Mexico mandates real-time tax data access for digital platforms
Mexico's tax authority (SAT) published new regulations requiring digital platforms to provide real-time access to their tax data. The amendments take effect April 1, 2026 and confirm digital platforms under Mexican digital services rules must grant SAT permanent online access to verify compliance. Platforms can choose the mechanism (system, interface, or app) they use to provide this access. SAT will publish detailed technical specifications in secondary regulations.
The bottom line: Platforms should prepare to implement a data-exposure layer between their internal systems and SAT rather than providing direct access to billing or ERP systems. Full technical requirements have not yet been published.
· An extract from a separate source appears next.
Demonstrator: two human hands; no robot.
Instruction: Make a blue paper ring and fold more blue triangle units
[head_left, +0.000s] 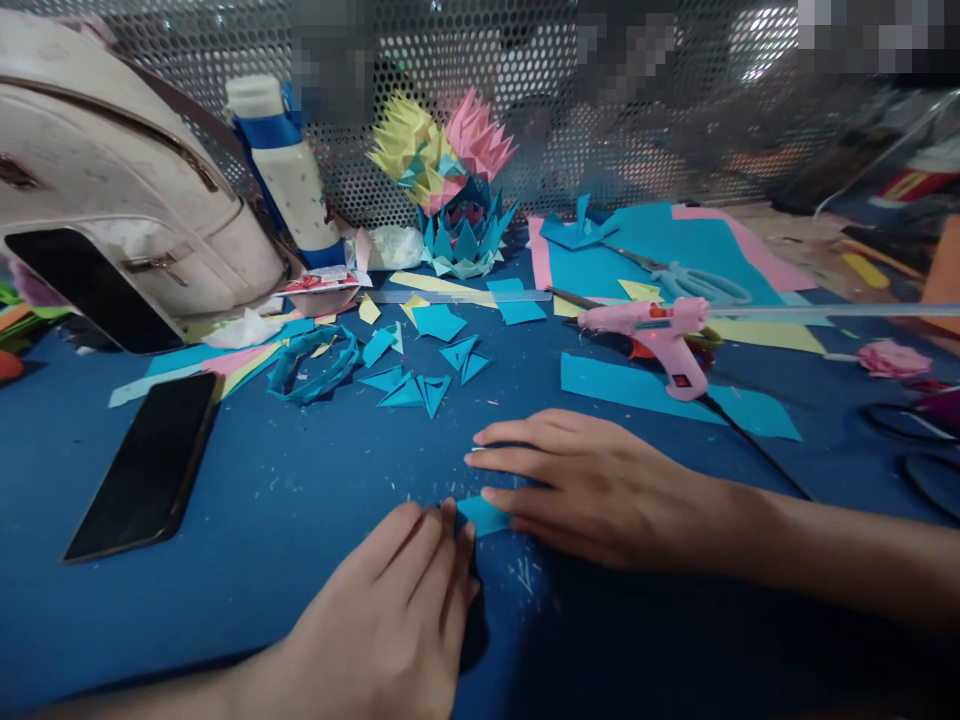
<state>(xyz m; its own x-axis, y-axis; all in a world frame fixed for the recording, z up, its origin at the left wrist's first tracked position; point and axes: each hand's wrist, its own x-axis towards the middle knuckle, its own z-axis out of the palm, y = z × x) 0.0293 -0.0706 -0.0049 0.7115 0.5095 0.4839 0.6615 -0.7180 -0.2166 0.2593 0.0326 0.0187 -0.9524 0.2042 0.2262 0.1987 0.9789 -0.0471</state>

Kentucky clarifies AI software is taxable as prewritten software
The Kentucky Department of Revenue issued guidance confirming that artificial intelligence software is classified as prewritten computer software for sales tax purposes. The ruling states that AI's ability to alter responses or generate output based on user data does not qualify it as custom software. All AI software applications must be treated according to Kentucky's existing definition of taxable prewritten computer software.
The bottom line: Businesses selling AI-powered applications, machine learning tools, or any software with adaptive capabilities should treat these products as taxable prewritten software in Kentucky. The state's position is clear: self-learning or adaptive features do not convert prewritten software into custom software for tax purposes.
Rhode Island rules online legal research subscriptions are taxable software
Rhode Island's Division of Taxation issued a final decision ruling that online legal database subscriptions qualify as vendor-hosted prewritten computer software subject to 7% sales tax. The case involved a legal research company that argued its product was a nontaxable information service. The Division disagreed, finding that the search, retrieval, and research functionality customers use to access the database content meets the statutory definition of taxable software.
The bottom line: Rhode Island treats online database subscriptions with search functionality as taxable software sales, not exempt information services. If your company sells subscription access to searchable databases in Rhode Island, you should review your tax treatment of these transactions.
Chicago cloud tax jumps to 15% in 2026
Chicago Mayor Brandon Johnson refused to veto the city’s 2026 budget on December 23, 2025, thereby approving an increase to the Personal Property Lease Transaction Tax (PPLTT) from 11% to 15% effective January 1, 2026. This follows the previous increase from 9% to 11% that took effect January 1, 2025. The PPLTT applies to businesses that lease or rent personal property in Chicago, including cloud computing services, SaaS platforms, and software accessed remotely by Chicago customers.
The bottom line: Cloud service providers and SaaS companies operating in Chicago must update their tax collection systems before January 1, 2026 to reflect the new 15% rate.